1

I would like to use FunctionTransformer and at the same time provide a simple API and hide the additional details. Specifically, I'd like to be able to provide a Custom_Trans class as shown below. So, instead of trans1, which works fine, the user should be able to use trans2 which fails at the moment:

from sklearn import preprocessing 
from sklearn.pipeline import Pipeline
from sklearn import model_selection
from sklearn.linear_model import LinearRegression
from sklearn.datasets import make_regression
import numpy as np

X, y = make_regression(n_samples=100, n_features=1, noise=0.1)

def func(X, a, b):
    return X[:,a:b]

class Custom_Trans(preprocessing.FunctionTransformer):
    def __init__(self, ind0, ind1):
        super().__init__(
            func=func,
            kw_args={
                "a": ind0,
                "b": ind1
            }
        )

trans1 = preprocessing.FunctionTransformer( 
    func=func,
    kw_args={
        "a": 0,
        "b": 50
    }
)

trans2 = Custom_Trans(0,50)

pipe1 = Pipeline(
    steps=[
           ('custom', trans1),
           ('linear', LinearRegression())
         ]
)

pipe2 = Pipeline(
    steps=[
           ('custom', trans2),
           ('linear', LinearRegression())
          ]
)

print(model_selection.cross_val_score(
    pipe1, X, y, cv=3,)
)

print(model_selection.cross_val_score(
    pipe2, X, y, cv=3,)
)

This is what I get:

[0.99999331 0.99999671 0.99999772]
...sklearn/base.py:209: FutureWarning: From version 0.24, get_params will raise an
AttributeError if a parameter cannot be retrieved as an instance attribute. 
Previously it would return None.
warnings.warn('From version 0.24, get_params will raise an '
...
[0.99999331 0.99999671 0.99999772]

I kinda know that it's related to estimator cloning, but I don't know how to fix it.

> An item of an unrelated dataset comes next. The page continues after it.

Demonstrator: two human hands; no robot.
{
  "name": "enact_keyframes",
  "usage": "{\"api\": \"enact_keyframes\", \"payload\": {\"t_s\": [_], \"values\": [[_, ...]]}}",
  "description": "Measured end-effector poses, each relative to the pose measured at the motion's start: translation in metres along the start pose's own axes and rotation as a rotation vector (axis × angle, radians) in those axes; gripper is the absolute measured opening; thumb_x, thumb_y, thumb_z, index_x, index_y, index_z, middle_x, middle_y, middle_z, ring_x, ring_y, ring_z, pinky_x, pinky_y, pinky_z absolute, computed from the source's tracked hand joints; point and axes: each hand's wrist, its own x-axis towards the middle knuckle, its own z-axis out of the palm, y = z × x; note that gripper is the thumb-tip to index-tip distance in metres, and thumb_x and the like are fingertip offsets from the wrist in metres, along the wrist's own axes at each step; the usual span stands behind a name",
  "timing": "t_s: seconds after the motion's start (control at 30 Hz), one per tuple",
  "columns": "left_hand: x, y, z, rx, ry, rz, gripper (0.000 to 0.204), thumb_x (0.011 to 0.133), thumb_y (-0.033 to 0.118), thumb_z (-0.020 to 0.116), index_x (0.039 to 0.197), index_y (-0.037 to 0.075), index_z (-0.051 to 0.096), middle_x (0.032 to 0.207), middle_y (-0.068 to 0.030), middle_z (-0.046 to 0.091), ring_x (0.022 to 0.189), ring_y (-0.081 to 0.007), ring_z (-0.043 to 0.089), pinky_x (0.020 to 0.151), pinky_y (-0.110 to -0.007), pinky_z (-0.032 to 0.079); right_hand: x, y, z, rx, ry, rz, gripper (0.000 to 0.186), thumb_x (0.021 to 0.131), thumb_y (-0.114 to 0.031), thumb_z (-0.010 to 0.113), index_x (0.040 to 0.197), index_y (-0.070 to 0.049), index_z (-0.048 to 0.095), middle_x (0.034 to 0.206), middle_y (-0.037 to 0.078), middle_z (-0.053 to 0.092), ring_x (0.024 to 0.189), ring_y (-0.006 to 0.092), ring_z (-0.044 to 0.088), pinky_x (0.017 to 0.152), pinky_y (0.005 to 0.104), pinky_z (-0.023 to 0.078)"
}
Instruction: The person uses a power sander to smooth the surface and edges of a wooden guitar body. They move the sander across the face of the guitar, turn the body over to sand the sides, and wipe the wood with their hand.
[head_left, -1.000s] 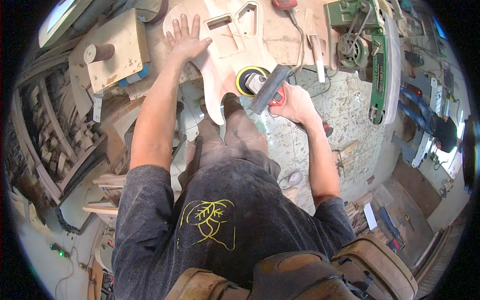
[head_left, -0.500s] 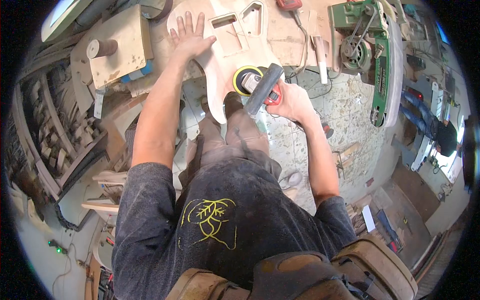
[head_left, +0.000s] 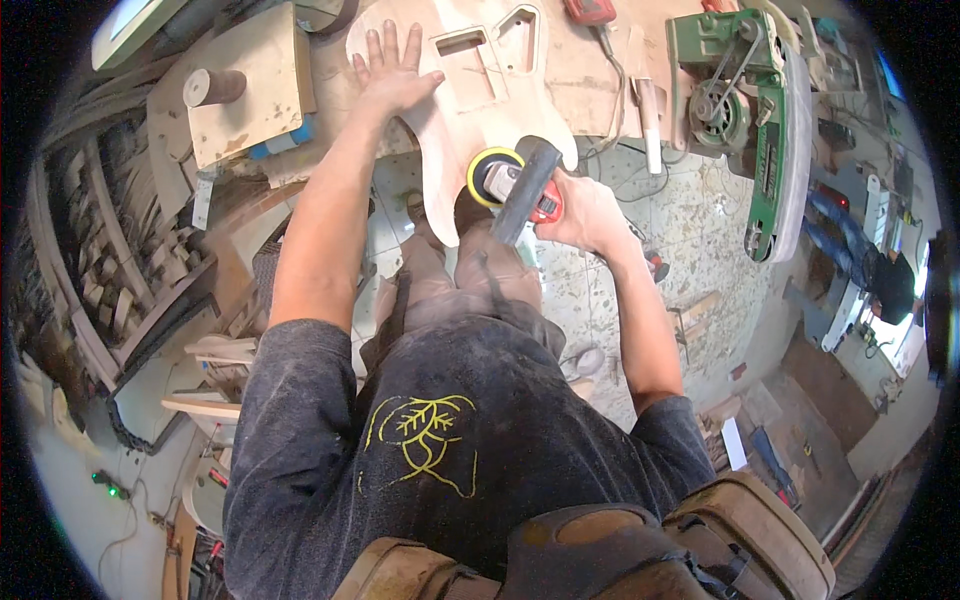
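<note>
A pale wooden guitar body (head_left: pixel 462 120), with routed cavities in its upper part, lies on the bench, its lower horn overhanging the edge. My left hand (head_left: pixel 398 75) rests on it at upper left, palm down with fingers spread. My right hand (head_left: pixel 582 212) grips a power sander (head_left: pixel 521 186) with a red-and-silver body, a dark grey tube across its top and a round yellow-rimmed pad. The pad sits at the lower part of the body near its edge; whether it touches the wood I cannot tell.
A workbench (head_left: pixel 606 110) holds a green belt sander (head_left: pixel 765 170) at right, a red corded tool (head_left: pixel 590 12) and a board jig with a spindle (head_left: pixel 245 120) at left. A co-worker (head_left: pixel 885 280) is at far right. Wood offcuts (head_left: pixel 105 285) fill a rack at left.
The bench and guitar body appear a little further right in view, with my left hand likewise shifted. The sander pad has moved slightly left and down relative to the body.
</note>
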Motion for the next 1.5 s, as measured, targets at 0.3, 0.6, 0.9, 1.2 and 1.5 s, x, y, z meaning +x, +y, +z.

E.g this post says that

there should be no logic, not even input validation, in an estimators init. The logic should be put where the parameters are used, which is typically in fit

but in this case, I need to pass the parameters to the superclass. There is no way to put the logic in the fit(). What can I do?

towi_parallelism
  • 1,421
  • 1
  • 16
  • 38
  • Just saw this note in the `BaseEstimator` _All estimators should specify all the parameters that can be set at the class level in their __init__ as explicit keyword arguments (no *args or **kwargs)._ – towi_parallelism May 27 '20 at 00:47

1 Answers1

0

You can get 'get_params' by inheriting from BaseEstimator.

class FunctionTransformer(BaseEstimator, TransformerMixin)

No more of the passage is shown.